Amazon SageMaker IP Insights is an unsupervised learning algorithm that learns the usage patterns for IPv4 addresses. It is designed to capture associations between IPv4 addresses and various entities, such as user IDs or account numbers. You can use it to identify a user attempting to log into a web service from an anomalous IP address, for example. Or you can use it to identify an account that is attempting to create computing resources from an unusual IP address.
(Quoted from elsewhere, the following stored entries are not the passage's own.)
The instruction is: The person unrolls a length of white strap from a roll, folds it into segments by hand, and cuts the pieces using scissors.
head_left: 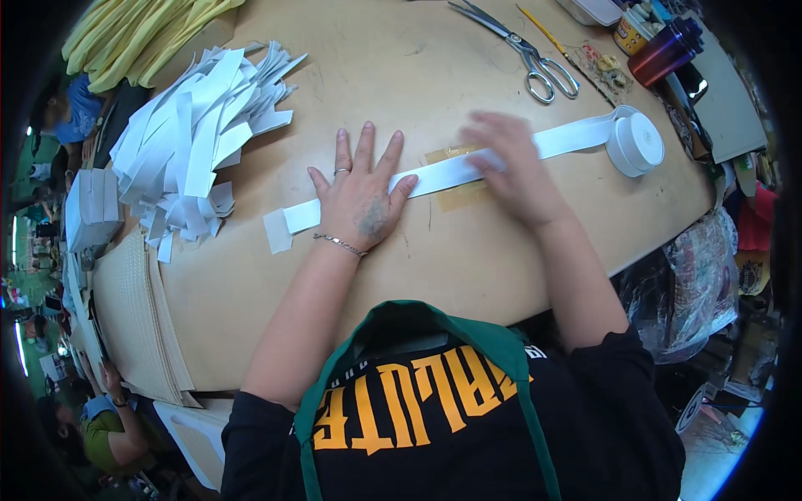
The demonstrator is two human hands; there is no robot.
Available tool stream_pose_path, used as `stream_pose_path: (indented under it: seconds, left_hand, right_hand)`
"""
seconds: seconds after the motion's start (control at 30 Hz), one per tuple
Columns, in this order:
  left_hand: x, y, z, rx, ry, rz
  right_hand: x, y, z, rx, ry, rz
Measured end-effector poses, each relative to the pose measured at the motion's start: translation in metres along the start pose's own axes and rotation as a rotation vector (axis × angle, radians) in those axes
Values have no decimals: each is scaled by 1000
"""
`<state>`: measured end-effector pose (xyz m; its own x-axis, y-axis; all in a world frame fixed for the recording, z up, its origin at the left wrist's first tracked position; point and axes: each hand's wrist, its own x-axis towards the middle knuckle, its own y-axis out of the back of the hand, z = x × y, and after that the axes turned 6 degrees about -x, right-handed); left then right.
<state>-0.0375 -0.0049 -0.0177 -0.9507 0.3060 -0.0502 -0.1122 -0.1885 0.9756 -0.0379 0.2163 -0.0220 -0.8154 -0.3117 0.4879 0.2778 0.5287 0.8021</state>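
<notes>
A white band (pixel 576 136) lies stretched across the table, unwound from a white roll (pixel 638 144) on the right. My left hand (pixel 361 191) rests flat on the band near its left end, fingers spread, with a ring and a bracelet on. Just past that end lies a pale square marker (pixel 278 231) on the table. My right hand (pixel 510 171) is over the middle of the band, its thumb near the band's surface; motion smears the fingers. Beneath the band there, brown adhesive tape (pixel 464 197) sticks to the table.
A heap of cut white strips (pixel 205 134) sits at the left, with yellow fabric (pixel 138 37) behind it. Scissors (pixel 535 63), a yellow pencil (pixel 541 27) and a dark bottle (pixel 666 52) are at the far right. Stacked cardboard sheets (pixel 138 321) line the left edge. Other people are beyond the table.
</notes>
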Motion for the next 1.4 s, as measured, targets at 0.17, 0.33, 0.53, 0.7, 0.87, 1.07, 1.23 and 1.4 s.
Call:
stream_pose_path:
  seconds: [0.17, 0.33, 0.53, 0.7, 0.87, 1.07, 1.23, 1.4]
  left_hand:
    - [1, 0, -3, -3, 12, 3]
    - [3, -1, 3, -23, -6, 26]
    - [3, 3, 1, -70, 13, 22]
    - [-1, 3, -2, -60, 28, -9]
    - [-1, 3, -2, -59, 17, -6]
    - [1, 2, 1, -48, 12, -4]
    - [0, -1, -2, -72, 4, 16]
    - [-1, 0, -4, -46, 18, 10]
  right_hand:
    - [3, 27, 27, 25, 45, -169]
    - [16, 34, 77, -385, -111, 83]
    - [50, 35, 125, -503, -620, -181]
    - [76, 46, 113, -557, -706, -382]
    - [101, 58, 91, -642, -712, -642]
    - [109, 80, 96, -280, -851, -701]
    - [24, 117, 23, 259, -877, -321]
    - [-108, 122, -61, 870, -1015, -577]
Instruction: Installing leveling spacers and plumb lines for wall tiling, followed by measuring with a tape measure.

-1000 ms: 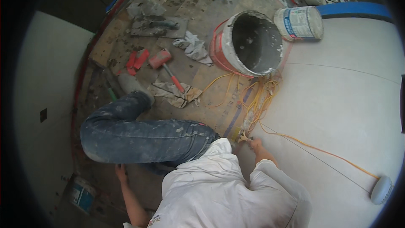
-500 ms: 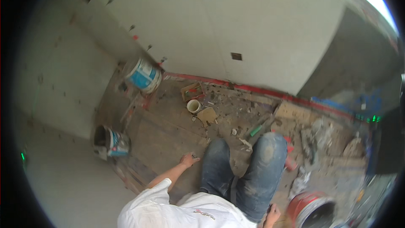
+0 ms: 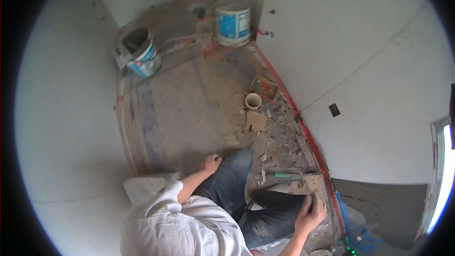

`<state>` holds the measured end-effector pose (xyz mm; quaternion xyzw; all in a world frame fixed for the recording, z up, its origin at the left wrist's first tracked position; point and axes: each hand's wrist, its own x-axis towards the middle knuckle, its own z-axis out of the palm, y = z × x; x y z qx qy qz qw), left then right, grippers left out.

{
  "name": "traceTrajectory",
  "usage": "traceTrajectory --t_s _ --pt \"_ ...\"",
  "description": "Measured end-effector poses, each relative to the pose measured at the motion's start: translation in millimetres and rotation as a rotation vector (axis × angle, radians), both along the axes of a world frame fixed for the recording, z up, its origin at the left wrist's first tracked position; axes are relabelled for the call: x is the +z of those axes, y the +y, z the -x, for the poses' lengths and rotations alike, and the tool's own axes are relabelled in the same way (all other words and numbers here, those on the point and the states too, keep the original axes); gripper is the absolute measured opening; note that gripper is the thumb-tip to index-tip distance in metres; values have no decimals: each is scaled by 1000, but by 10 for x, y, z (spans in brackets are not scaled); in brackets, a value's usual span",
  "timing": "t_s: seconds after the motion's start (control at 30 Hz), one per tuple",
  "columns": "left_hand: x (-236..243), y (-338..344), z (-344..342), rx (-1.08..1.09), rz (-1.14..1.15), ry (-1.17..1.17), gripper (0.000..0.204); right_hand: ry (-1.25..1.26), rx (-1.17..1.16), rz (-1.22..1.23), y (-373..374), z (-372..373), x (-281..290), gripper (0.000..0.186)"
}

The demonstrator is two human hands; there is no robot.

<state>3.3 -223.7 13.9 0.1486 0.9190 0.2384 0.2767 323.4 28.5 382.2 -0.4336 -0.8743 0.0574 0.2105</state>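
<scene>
In the head view, the left hand (image 3: pixel 211 163) was down by the left knee of the dark trousers (image 3: pixel 222 173), fingers curled in, and honestly I couldn't tell if they gripped anything. The right hand (image 3: pixel 310 214) was up at the other knee, thumb and fingers loosely bent with a gap between. Closest tool was the green-handled one (image 3: pixel 281 175), lying on the floor (image 3: pixel 180 114) just past the knees. Further out: a small pale cup (image 3: pixel 253 101) beside an open box (image 3: pixel 264 87), plus two blue-and-white buckets (image 3: pixel 233 23), one tilted.
</scene>
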Motion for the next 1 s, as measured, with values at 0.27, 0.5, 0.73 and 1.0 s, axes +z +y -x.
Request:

Trained IP Insight models can be hosted at an endpoint for making real-time predictions or used for processing batch transforms.
SageMaker IP insights ingests historical data as (entity, IPv4 Address) pairs and learns the IP usage patterns of each entity. When queried with an (entity, IPv4 Address) event, a SageMaker IP Insights model returns a score that infers how anomalous the pattern of the event is. For example, when a user attempts to log in from an IP address, if the IP Insights score is high enough, a web login server might decide to trigger a multi-factor authentication system. In more advanced solutions, you can feed the IP Insights score into another machine learning model. For example, you can combine the IP Insight score with other features to rank the findings of another security system, such as those from Amazon GuardDuty.
The SageMaker IP Insights algorithm can also learn vector representations of IP addresses, known as embeddings. You can use vector-encoded embeddings as features in downstream machine learning tasks that use the information observed in the IP addresses. For example, you can use them in tasks such as measuring similarities between IP addresses in clustering and visualization tasks.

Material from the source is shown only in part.